> **WHAT TO PRODUCE**
Where the data below has the string "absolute", return the whole line.

Stored data
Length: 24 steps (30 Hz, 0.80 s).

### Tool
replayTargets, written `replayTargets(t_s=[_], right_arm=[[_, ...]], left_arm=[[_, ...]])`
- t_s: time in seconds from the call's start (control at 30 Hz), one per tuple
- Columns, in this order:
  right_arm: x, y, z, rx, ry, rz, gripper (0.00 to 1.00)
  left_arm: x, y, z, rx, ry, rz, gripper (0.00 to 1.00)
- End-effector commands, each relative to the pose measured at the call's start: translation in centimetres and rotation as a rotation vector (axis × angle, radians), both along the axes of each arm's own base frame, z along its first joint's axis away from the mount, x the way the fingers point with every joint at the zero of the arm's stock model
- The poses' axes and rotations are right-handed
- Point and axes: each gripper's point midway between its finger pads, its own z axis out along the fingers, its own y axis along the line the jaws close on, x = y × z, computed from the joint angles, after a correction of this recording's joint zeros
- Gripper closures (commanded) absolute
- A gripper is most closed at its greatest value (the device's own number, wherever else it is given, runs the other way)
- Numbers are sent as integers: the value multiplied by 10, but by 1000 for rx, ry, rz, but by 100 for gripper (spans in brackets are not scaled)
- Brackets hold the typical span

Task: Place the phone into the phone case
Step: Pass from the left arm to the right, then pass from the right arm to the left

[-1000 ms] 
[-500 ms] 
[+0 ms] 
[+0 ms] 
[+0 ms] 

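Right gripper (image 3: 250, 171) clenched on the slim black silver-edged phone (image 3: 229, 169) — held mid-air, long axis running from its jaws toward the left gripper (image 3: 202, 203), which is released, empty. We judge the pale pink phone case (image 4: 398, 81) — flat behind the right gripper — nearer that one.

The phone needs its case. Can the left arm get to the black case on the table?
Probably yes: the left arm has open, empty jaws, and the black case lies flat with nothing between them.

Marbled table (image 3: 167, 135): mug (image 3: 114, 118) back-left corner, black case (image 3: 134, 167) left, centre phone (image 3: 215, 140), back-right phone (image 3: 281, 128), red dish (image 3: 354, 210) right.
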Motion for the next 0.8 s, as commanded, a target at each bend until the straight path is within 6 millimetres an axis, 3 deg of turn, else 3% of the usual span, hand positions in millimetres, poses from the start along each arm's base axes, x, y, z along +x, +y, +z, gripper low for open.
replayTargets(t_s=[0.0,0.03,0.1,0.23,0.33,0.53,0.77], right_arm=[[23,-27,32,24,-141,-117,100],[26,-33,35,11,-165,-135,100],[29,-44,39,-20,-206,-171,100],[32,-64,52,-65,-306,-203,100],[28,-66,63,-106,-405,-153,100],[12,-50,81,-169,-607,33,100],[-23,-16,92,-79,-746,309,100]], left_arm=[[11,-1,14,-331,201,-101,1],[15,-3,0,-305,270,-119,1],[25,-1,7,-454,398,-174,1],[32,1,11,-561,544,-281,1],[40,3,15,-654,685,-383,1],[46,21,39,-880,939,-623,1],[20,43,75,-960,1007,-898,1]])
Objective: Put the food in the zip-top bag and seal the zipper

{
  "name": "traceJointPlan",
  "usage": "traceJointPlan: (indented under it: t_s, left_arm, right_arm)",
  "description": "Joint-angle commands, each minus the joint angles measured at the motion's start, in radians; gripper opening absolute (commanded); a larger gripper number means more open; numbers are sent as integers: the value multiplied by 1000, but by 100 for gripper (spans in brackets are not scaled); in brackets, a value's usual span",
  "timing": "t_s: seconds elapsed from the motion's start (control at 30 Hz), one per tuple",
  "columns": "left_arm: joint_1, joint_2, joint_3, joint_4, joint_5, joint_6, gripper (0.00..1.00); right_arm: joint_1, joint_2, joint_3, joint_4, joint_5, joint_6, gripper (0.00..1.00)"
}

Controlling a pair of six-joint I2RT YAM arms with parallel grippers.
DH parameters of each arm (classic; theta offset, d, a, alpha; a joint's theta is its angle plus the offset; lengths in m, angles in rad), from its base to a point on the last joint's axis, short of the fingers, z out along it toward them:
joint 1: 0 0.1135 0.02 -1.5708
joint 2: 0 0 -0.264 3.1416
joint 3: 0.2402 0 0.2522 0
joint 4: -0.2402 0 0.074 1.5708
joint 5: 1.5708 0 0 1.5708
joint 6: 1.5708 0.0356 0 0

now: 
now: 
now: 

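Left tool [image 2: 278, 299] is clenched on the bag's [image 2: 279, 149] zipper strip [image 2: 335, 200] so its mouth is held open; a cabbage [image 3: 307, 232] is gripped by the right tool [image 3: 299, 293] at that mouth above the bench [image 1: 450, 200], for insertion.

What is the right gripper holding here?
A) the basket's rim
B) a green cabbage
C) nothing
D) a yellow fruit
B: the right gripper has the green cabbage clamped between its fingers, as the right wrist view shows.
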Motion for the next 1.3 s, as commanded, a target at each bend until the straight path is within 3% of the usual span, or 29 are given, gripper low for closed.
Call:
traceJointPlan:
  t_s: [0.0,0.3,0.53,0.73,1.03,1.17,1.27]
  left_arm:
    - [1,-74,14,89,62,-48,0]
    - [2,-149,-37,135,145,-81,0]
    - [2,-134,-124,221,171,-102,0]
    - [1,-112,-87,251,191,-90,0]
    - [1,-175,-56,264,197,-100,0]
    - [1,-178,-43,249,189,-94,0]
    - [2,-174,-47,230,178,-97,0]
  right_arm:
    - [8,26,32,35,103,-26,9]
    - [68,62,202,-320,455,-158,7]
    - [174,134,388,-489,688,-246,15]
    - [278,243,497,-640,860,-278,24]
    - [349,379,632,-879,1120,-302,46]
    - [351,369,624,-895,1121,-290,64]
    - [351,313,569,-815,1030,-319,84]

> **OUTPUT FOR THIS TASK**
- Gripper closures (commanded) absolute
  "description": "Joint-angle commands, each minus the joint angles measured at the motion's start, in radians; gripper opening absolute (commanded); a larger gripper number means more open; numbers are sent as integers: the value multiplied by 1000, but by 100 for gripper (spans in brackets are not scaled); in brackets, a value's usual span",

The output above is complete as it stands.